As with any currency, there is a strong risk of inflation and a financial crisis if too much is produced at once. In order to try and reduce the risk of inflation in terms of Bitcoin, it has been stated that no more than 21million Bitcoins can be in circulation by 2040. However this poses the question of how miners will be rewarded for successfully validating transactions when this cap is set in place. While the initial cost of the hardware used to validate transactions will have paid for itself after a few years, the cost of the electricity to run the hardware is still present – meaning if miners aren’t being paid for carrying out the work, they may decide to stop altogether. This then leads to the question of how transactions will then be verified without a miner.
It’s also highly likely that cryptocurrencies may become the norm and replace physical cash as we know it. According to the Business Insider, Japan are looking at making their own form of cryptocurrency in a bid to wean consumers off physical cash.
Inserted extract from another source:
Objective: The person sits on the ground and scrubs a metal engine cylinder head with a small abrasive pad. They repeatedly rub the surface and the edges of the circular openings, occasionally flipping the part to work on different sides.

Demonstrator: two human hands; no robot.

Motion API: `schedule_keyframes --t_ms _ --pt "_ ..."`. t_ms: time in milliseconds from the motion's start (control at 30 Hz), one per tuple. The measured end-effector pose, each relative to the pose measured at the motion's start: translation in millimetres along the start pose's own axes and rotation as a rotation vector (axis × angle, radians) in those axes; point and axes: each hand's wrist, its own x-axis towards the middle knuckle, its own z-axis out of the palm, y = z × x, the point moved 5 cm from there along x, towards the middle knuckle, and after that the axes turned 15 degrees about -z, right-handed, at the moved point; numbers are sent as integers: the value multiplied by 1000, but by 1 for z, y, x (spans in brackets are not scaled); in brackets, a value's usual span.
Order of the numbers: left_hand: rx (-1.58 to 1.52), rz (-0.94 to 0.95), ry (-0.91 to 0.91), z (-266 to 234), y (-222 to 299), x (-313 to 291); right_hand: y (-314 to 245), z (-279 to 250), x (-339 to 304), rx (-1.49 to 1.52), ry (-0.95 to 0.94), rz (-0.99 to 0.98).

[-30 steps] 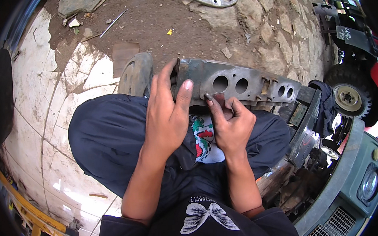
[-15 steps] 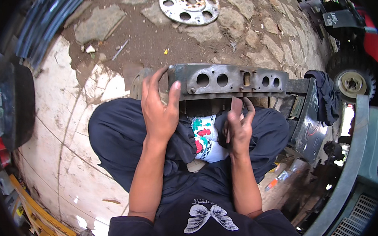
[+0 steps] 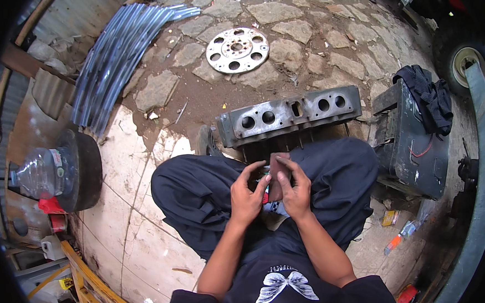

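A folded piece of reddish-brown sandpaper [image 3: 276, 189] is pinched between the thumb and fingers of my right hand [image 3: 297, 191], above my lap. My left hand [image 3: 247, 194] is just left of the sandpaper, its thumb and forefinger apart and their tips close to its edge. Whether they touch it I cannot tell. Beyond my knees lies a grey metal cylinder head [image 3: 285, 120], its long face toward the top showing round holes and a rectangular slot. Neither hand is on it.
A round flywheel [image 3: 220, 61] lies on the dirt and stones ahead. At right stands a dark metal box [image 3: 406, 141] with a dark cloth [image 3: 425, 101] on it. Bluish metal strips [image 3: 117, 59] lie at far left, above a black round container [image 3: 85, 169]. A yellow frame [image 3: 92, 288] stands lower left.
My left hand has come away from the left end of the cylinder head to beside the sandpaper. My right hand has drawn back toward me, still with the sandpaper. The view has shifted too.
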Motion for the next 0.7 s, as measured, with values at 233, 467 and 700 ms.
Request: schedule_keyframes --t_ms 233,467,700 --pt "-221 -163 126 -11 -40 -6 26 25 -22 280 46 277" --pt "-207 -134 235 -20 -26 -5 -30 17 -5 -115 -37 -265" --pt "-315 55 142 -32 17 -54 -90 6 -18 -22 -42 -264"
It has been reported that the digital currency, known as J-Coin, will be ready in time for the 2020 Tokyo Olympics. Unlike Bitcoin, the J-Coin will be exchanged at a one to one rate with the Yen, meaning there will be no fluctuations in exchange rates. While this will be beneficial in terms of making fee-free transactions, it doesn’t make it a worthy investment opportunity.
As we edge ever closer to a paperless society it’s almost inevitable that physical cash becomes a thing of the past. Many people hold a strong belief in cryptocurrencies and trust that making an investment now will lead to huge financial gain in years to come. Whether they will always remain decentralised and free from government intervention is another question entirely, and whether we can truly avoid a digital financial crisis is yet something else to consider. Though what we do know is that cryptocurrencies are in the early stages of development, but are most definitely on course to becoming a part of everyday life.